Using Go's 'context' library in panic handlers

Dec 1, 2016 · 532 words · 3 minute read

golang

golang · bugsnag · context · advent

So far in this series, I’ve looked at how to use context for two cross-cutting concerns: logging and performance monitoring. The third is one that somewhat overlaps with the logging, which is dealing with panics.

There are a ludicrous number of services out there which let you capture detailed information about what went wrong when you get a panic. I’m going to talk about bugsnag, but there’s no particular reason that another one like sentry would be much different.

This post comes with a cautionary tale. Unfortunately when a panic happens, it starts rapidly unwinding stacks until recover() is called in a defer block somewhere. These are somewhat few and far between, and then occasionally fitted into libraries in which perhaps they should not be. I’m looking at you, database/sql and your custom type encoding/decoding API swallowing my exceptions.

As that unwinding happens, potentially useful information in the context are thrown away. Even if the recovery handler was able to find them, it would need to look inside the private contents of the context to get anything useful out of it.

But all is not lost. There are a few things you can do to mitigate this, and you can use context to help a little.
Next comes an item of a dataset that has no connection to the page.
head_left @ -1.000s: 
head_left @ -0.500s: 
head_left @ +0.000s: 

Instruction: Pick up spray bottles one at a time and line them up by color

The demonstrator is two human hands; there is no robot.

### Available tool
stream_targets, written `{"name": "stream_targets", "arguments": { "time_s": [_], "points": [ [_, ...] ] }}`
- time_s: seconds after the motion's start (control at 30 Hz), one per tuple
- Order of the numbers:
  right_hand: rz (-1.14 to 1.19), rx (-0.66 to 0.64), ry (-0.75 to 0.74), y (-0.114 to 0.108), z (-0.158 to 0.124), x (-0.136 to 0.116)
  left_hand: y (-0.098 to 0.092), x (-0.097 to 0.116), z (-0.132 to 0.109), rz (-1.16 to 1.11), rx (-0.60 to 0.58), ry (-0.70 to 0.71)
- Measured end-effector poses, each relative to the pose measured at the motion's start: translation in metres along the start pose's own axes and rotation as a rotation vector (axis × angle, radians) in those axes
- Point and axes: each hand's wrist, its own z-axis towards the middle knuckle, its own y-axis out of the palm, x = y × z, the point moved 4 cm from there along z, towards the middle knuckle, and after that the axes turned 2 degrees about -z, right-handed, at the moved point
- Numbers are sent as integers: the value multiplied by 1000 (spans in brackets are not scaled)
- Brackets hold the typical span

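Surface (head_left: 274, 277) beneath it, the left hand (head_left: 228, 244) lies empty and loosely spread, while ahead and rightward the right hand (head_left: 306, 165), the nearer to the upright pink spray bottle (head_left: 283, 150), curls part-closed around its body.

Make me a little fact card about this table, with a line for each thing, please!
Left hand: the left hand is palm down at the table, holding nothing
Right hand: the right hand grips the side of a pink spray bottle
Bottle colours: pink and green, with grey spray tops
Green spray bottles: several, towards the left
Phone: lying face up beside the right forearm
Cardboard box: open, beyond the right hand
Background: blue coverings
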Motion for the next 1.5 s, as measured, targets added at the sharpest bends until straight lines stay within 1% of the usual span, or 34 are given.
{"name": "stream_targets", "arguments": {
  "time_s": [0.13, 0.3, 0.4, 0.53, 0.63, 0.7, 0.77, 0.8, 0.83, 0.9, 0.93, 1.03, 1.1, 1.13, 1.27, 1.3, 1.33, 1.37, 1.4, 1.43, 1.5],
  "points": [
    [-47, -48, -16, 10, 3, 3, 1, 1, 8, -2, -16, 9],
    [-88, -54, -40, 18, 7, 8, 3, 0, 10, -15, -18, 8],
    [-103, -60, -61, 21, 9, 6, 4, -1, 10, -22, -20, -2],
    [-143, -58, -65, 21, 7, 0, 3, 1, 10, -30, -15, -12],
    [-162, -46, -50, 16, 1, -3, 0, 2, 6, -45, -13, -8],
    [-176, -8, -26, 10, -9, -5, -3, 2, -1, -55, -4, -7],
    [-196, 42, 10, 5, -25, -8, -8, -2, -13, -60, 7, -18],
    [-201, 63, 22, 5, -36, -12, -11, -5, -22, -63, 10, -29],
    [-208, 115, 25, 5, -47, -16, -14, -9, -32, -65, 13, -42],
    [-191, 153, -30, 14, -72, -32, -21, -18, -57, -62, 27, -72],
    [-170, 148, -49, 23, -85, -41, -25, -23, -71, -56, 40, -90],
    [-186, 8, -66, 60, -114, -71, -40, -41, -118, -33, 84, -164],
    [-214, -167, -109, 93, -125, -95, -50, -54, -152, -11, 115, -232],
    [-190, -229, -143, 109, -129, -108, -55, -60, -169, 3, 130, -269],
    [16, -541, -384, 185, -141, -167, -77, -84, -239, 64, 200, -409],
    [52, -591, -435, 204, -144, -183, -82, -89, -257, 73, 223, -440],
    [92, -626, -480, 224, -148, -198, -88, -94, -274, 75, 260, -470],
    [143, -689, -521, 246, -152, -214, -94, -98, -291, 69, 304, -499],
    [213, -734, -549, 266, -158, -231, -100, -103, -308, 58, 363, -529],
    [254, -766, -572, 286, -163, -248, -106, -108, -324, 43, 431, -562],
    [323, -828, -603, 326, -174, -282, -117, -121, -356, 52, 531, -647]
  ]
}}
First, supply your own defer/recover block, perhaps in your base or wrapper handler function, and make sure it has access to an object which has a unique ID and/or a context in it, and then pass it through with whatever else you can gather:

    func (handler *BaseHandler) Recover() {
        if exc := recover(); exc != nil {
            panicField = zap.Object("panic", exc)
            // log the panic
            logger := logging.WithContext(handler.Ctx)
            logger.Error("caught a panic", panicField)
            // Bugsnag...
            metadata = make(bugsnag.MetaData)
            metadata['IDs'] = handler.GetIds()
            metadata['Args'] = handler.GetArgs()
            bugsnag.Notify(exc, metadata)
        }
    }

Secondly, make sure that this unique ID is logged on every line in your logs. While an individual context can’t be mutated, I’ve found that methods which “add” information to a context stored on, eg a request object, is useful:

    func (handler *BaseHandler) AddStringId(idName, id string) {
        handler.Ctx = logging.NewContext(
            handler.Ctx, zap.String(idName, id),
        )
        handler.ids[fieldName]
    }

A warning, though - be careful storing context objects on other objects; in general they should not persist longer than the scope in which they were created. This ‘handler’ object happens to be created for each request, so I’m happy with this - but I wouldn’t add any ID unless I knew it was relevant to the entire request.

Finally, make sure you’re logging everything you need to be able to reconstruct the call: API call arguments, the address of the event in the kafka logs, key identifiers, etc, and that this line has the unique ID.

    func (handler *BaseHandler) logRq(args map[string]interface{}) {
        fields := handler.asFieldsScrubbed(args)
        if handler.Auth != nil {
            fields = append(fields, handler.Auth.Fields()...)
        }
        logger := logging.WithContext(handler.Ctx)
        logger.Info(handler.Path, fields...)
    }

So far that’s about the best I have found to be able to do. It would be amazing though if a panic handler could poke around in the call stack, find the most specific context, walk its private contents and send everything to the exception handling service. So far, I haven’t found any library which does this, but perhaps one day!